Algorithmic complexity

https://arbital.com/p/Kolmogorov_complexity

by Eliezer Yudkowsky May 26 2015 updated Jun 14 2016

When you compress the information, what you are left with determines the complexity.


Algorithmic complexity is a formal measure of the minimum amount of information required to specify some message, binary string, computer program, classification rule, etcetera. The algorithmic complexity or Kolmogorov complexity of a message is the number of 1s and 0s required to specify a Turing machine that reproduces the message.

(The relevant Wikipedia article is filed under Kolmogorov complexity. Not to be confused with "computational complexity", which isn't the same thing at all.)

A string of a million 1s has around as much K-complexity as the number 1,000,000, since getting a Turing machine to print out exactly a million 1s and then stop, is mostly a matter of encoding the number 1,000,000. The number 1,000,000 can itself potentially be compressed further, since it's an unusually simple number of that magnitude: it's 10 to the 6th power, so if we already have a concept of 'exponentiation' or can encode it simply, we just need to encode the numbers 10 and 6, which are quite small.

When we say that a message has high Kolmogorov complexity, we mean that it can't be compressed beyond a certain point (unless the 'compression algorithm' is itself large and contains much of the key information baked in). Things have high Kolmogorov complexity when they're made up of many independent facts that can't be predicted from knowing the previous facts.

Shakespeare's Romeo and Juliet will compress by a lot using simple algorithms, because there are many words used more than once, and some words are much more frequent than others. But we are exceedingly unlikely to find, anywhere in the first trillion Turing machines, any Turing machine that prints out the exact text of this play. 2^40 is greater than a trillion, so if we consider the set of all 40-bit binary strings, it's clear we can't print out all of them exactly using the first trillion Turing machines. Finding a 40-bit Turing machine that printed out the exact text of Romeo and Juliet would be vastly improbable.

On the other hand, it wouldn't be particularly surprising to find a small Turing machine that printed out $~$3\uparrow\uparrow\uparrow3$~$ 1s and then stopped, because the algorithm for this enormous number seems simple, and easy to encode as a computer program or Turing machine.

The algorithmic complexity of a system shouldn't be confused with the total number of visible, complicated-looking details. The Mandelbrot set looks very complicated visually - you can keep zooming in using more and more detail - but there's a very simple rule that generates it, so we say the algorithmic complexity is very low.

As a corollary, a piece of a big-looking object can easily have more Kolmogorov complexity than the whole.
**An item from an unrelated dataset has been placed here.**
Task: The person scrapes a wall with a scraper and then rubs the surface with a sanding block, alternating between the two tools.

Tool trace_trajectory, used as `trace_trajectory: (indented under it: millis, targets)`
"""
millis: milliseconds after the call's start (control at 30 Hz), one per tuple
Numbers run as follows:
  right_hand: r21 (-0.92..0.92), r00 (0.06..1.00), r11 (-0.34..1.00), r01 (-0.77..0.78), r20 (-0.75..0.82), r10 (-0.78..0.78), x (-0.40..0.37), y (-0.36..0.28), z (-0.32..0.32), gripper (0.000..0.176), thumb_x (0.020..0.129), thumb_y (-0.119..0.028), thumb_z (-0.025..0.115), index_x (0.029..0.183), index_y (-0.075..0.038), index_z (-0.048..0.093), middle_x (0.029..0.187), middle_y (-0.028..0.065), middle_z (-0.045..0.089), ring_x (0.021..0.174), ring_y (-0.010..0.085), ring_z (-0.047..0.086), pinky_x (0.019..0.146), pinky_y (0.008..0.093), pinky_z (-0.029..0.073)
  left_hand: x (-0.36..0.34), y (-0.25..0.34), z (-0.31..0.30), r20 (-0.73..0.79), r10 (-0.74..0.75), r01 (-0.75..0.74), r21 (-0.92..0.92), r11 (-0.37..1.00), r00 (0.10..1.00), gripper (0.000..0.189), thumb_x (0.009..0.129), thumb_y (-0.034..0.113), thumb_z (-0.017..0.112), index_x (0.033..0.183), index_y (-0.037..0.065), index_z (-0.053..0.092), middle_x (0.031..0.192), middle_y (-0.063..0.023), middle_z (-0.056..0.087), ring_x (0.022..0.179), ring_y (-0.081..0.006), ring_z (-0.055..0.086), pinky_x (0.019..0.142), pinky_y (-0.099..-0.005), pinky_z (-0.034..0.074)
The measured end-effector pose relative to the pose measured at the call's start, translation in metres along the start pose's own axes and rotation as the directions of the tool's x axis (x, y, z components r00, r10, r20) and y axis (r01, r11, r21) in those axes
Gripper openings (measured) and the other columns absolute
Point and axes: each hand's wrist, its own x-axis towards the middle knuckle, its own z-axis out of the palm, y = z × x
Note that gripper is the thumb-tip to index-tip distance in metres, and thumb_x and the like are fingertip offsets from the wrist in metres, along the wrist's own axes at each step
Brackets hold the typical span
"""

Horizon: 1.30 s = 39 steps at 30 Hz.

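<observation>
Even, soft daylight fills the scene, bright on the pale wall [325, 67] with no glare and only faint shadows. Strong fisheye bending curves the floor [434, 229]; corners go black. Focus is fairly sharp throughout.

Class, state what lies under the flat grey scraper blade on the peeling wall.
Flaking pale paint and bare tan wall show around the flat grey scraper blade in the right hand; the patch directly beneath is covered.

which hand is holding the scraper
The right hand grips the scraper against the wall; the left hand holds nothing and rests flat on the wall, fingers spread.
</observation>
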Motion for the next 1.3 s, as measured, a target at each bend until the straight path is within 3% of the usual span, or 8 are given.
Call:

If you zoom far down into the Mandelbrot set and isolate a particular piece of the fractal, the information of that image now includes both the Mandelbrot-generating rule and also the exact location of that particular piece.

Similarly, the Earth is much more algorithmically complex than the laws of physics, and if there's a multiverse that developed deterministically out of the laws of physics, the Earth would be much more complex than that multiverse. To print out the whole multiverse, you'd only need to start from the laws of physics and work forward; to print out Earth in particular you'd need a huge number of additional bits to locate Earth inside the multiverse.

Or more simply, we can observe that a program that prints out all possible books in order, is much simpler than a program that prints out only Romeo and Juliet. To put it another way, Borge's "Library of Babel" containing every possible book has far lower algorithmic complexity than an Earth library containing only some books. The moral is that the amount of visible stuff and its seeming surface complexity should not be confused with the notion of algorithmic complexity or theoretical compressibility.


Comments

Lancelot Verinia

It is not clear to me that:

Or more simply, we can observe that a program that prints out all possible books in order, is much simpler than a program that prints out only Romeo and Juliet. To put it another way, Borge's "Library of Babel" containing every possible book has far lower algorithmic complexity than an Earth library containing only some books.

Is true. As far as I can tell, the above statement requires some of the following to be true:

  1. The set of all possible books is something more like the set of all possible strings above a certain length (that the content of those strings be coherent, and constitute legitimate books is not required).
  2. The shortest program encoding Romeo and Juliet in our reference UTM does so by explicitly locating it within the set of all possible books.

I see no reason to assume that 2 is true, and I feel that if 1 is assumed, then it should be stated as such or it would be misleading.